*DATA SHOWN*.

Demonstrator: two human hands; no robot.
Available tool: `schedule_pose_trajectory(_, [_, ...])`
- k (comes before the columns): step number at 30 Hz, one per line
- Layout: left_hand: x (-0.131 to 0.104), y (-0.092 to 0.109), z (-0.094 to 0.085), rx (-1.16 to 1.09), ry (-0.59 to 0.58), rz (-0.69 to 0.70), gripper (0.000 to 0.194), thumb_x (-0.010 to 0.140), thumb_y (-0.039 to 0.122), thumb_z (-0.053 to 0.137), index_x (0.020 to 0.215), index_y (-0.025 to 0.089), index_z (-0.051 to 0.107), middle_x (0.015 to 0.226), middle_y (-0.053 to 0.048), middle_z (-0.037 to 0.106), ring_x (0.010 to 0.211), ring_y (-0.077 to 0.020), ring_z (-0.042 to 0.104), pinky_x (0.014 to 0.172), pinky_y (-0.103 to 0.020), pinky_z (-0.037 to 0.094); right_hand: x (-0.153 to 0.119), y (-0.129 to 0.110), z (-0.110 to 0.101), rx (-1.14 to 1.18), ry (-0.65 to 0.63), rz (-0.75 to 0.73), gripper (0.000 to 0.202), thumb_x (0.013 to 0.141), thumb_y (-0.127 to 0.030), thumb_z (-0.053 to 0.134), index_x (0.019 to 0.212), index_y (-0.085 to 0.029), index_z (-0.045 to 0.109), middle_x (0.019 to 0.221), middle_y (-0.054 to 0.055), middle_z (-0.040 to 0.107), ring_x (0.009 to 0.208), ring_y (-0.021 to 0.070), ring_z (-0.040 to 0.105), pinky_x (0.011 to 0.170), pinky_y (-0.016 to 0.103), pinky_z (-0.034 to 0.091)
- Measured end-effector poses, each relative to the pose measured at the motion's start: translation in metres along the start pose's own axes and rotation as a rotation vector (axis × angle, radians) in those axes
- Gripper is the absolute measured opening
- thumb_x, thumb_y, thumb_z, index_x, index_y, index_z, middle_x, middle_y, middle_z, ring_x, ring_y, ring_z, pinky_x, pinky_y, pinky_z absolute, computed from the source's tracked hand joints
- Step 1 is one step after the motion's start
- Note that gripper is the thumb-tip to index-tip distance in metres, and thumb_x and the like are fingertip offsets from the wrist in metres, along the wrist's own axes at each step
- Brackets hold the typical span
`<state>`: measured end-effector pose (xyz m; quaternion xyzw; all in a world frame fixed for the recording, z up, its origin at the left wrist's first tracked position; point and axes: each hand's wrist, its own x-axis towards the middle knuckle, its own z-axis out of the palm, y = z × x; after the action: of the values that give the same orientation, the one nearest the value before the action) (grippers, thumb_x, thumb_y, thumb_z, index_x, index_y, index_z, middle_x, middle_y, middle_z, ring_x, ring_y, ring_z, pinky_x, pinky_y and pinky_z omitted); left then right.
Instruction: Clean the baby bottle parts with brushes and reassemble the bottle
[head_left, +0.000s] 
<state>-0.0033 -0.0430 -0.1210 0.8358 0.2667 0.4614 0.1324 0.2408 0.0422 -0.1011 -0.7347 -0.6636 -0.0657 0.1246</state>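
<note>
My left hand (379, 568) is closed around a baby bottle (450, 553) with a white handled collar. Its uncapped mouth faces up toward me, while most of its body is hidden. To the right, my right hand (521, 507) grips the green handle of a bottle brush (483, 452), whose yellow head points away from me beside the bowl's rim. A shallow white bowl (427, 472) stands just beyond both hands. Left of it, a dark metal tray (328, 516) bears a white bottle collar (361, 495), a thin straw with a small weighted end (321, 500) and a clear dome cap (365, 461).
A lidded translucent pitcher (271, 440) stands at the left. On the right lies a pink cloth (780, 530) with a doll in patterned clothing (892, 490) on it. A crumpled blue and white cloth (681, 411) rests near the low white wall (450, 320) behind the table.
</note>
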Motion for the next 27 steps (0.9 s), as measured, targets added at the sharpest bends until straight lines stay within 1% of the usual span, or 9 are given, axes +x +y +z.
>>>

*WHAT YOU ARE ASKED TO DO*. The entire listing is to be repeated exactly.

*REPLY TO THE EXERCISE*.
Demonstrator: two human hands; no robot.
Available tool: `schedule_pose_trajectory(_, [_, ...])`
- k (comes before the columns): step number at 30 Hz, one per line
- Layout: left_hand: x (-0.131 to 0.104), y (-0.092 to 0.109), z (-0.094 to 0.085), rx (-1.16 to 1.09), ry (-0.59 to 0.58), rz (-0.69 to 0.70), gripper (0.000 to 0.194), thumb_x (-0.010 to 0.140), thumb_y (-0.039 to 0.122), thumb_z (-0.053 to 0.137), index_x (0.020 to 0.215), index_y (-0.025 to 0.089), index_z (-0.051 to 0.107), middle_x (0.015 to 0.226), middle_y (-0.053 to 0.048), middle_z (-0.037 to 0.106), ring_x (0.010 to 0.211), ring_y (-0.077 to 0.020), ring_z (-0.042 to 0.104), pinky_x (0.014 to 0.172), pinky_y (-0.103 to 0.020), pinky_z (-0.037 to 0.094); right_hand: x (-0.153 to 0.119), y (-0.129 to 0.110), z (-0.110 to 0.101), rx (-1.14 to 1.18), ry (-0.65 to 0.63), rz (-0.75 to 0.73), gripper (0.000 to 0.202), thumb_x (0.013 to 0.141), thumb_y (-0.127 to 0.030), thumb_z (-0.053 to 0.134), index_x (0.019 to 0.212), index_y (-0.085 to 0.029), index_z (-0.045 to 0.109), middle_x (0.019 to 0.221), middle_y (-0.054 to 0.055), middle_z (-0.040 to 0.107), ring_x (0.009 to 0.208), ring_y (-0.021 to 0.070), ring_z (-0.040 to 0.105), pinky_x (0.011 to 0.170), pinky_y (-0.016 to 0.103), pinky_z (-0.034 to 0.091)
- Measured end-effector poses, each relative to the pose measured at the motion's start: translation in metres along the start pose's own axes and rotation as a rotation vector (axis × angle, radians) in those axes
- Gripper is the absolute measured opening
- thumb_x, thumb_y, thumb_z, index_x, index_y, index_z, middle_x, middle_y, middle_z, ring_x, ring_y, ring_z, pinky_x, pinky_y, pinky_z absolute, computed from the source's tracked hand joints
- Step 1 is one step after the motion's start
- Note that gripper is the thumb-tip to index-tip distance in metres, and thumb_x and the like are fingertip offsets from the wrist in metres, along the wrist's own axes at each step
- Brackets hold the typical span
`<state>`: measured end-effector pose (xyz m; quaternion xyzw; all in a world frame fixed for the recording, z up, its origin at the left wrist's first tracked position; point and axes: each hand's wrist, its own x-axis towards the middle knuckle, its own z-axis out of the palm, y = z × x; after the action: of the values that give the same orientation, the one nearest the value before the action) (grippers, thumb_x, thumb_y, thumb_z, index_x, index_y, index_z, middle_x, middle_y, middle_z, ring_x, ring_y, ring_z, pinky_x, pinky_y and pinky_z omitted); left then right.
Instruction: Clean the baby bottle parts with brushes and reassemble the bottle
[head_left, +0.000s] 
<state>-0.0033 -0.0430 -0.1210 0.8358 0.2667 0.4614 0.1324 0.2408 0.0422 -0.1011 -0.7347 -0.6636 -0.0657 0.1246</state>
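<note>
My left hand (379, 568) is closed around a baby bottle (450, 553) with a white handled collar. Its uncapped mouth faces up toward me, while most of its body is hidden. To the right, my right hand (521, 507) grips the green handle of a bottle brush (483, 452), whose yellow head points away from me beside the bowl's rim. A shallow white bowl (427, 472) stands just beyond both hands. Left of it, a dark metal tray (328, 516) bears a white bottle collar (361, 495), a thin straw with a small weighted end (321, 500) and a clear dome cap (365, 461).
A lidded translucent pitcher (271, 440) stands at the left. On the right lies a pink cloth (780, 530) with a doll in patterned clothing (892, 490) on it. A crumpled blue and white cloth (681, 411) rests near the low white wall (450, 320) behind the table.
</note>
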Motion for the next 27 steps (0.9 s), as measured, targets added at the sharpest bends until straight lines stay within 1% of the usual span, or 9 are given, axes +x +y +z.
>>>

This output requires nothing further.